SOLVED FOG service on 0.10.6 not restarting after reboot

  • I seem to be seeing a race condition on the FOG service on Windows 10 where the startup fails after windows starts. My server is at 7647 and the client FOG service runs okay after I start it up via the services panel. Just to test it out I added an automatic restart on the service after it fails and this starts it up after a reboot. Is it dependent on the Task Scheduler service?

  • @gwhitfield said in FOG service on 0.10.6 not restarting after reboot:

    demon ninja gremlins

    We are certified demon ninja gremlin dispatchers.

  • @Wayne-Workman @Joe-Schmitt I’ve had some initial success with using a “net start FOGService” batch file as a boot time task. 100% so far in 3-4 individual attempts, just haven’t proven it out as 100% successful on a large group of 790’s.
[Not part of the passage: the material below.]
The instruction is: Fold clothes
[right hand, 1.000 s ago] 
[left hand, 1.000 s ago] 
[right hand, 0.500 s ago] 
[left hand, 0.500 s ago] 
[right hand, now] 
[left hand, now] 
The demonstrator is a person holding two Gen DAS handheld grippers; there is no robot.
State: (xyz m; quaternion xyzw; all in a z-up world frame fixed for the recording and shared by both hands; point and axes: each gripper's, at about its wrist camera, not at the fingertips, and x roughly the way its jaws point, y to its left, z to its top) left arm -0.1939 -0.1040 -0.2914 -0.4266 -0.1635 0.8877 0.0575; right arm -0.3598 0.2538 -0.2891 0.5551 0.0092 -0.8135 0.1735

If I find the crazy driver that’s doing this I will report back in this thread.

    The client works on everything I have newer than the 790 both with LTSB and CBB images (both 10240 and 1511) , and has been perfect in Win7 on every machine I’ve tried, even MUCH older ones. In the long run (for me anyway), as the legacy machines go away hopefully it becomes a distant memory. I don’t envy you trying to deal with demon ninja gremlins of various operating systems and hardwares!

  • @gwhitfield I’ve typically had success using Vista drivers for win7, and win 7 drivers for 8.1. You have to manually specify the drivers in device manager. You could try and it may work fine.

  • @Joe-Schmitt Well, no good news to report at the moment. I remembered this morning that Dell doesn’t offer Win10 drivers for the 790 so it’s extremely difficult to tell whether the “correct” drivers were installed by Windows. There are no obvious problems in Device Manager. I have toyed with several ideas:

    1. Creating a scheduled task to “net start FOGService” that I can either set up in Task Manager prior to sysprepping the image, or to use GPO to push the task (which of course doesnt work if the machines aren’t joined to the domain yet).
    2. Since I have been pushing drivers using Lee Rowlett’s scripts, maybe I’ll stop doing that for the 790 and let the Windows install figure them out, maybe it will come up with different ones than I was sending.

    So many projects underway, it may be a while before I can get through these tests but I’ll let you know what happens as I do them.

  • @Joe-Schmitt

    Yes, FOG service is disabled in the image, setupcomplete.cmd re-enables.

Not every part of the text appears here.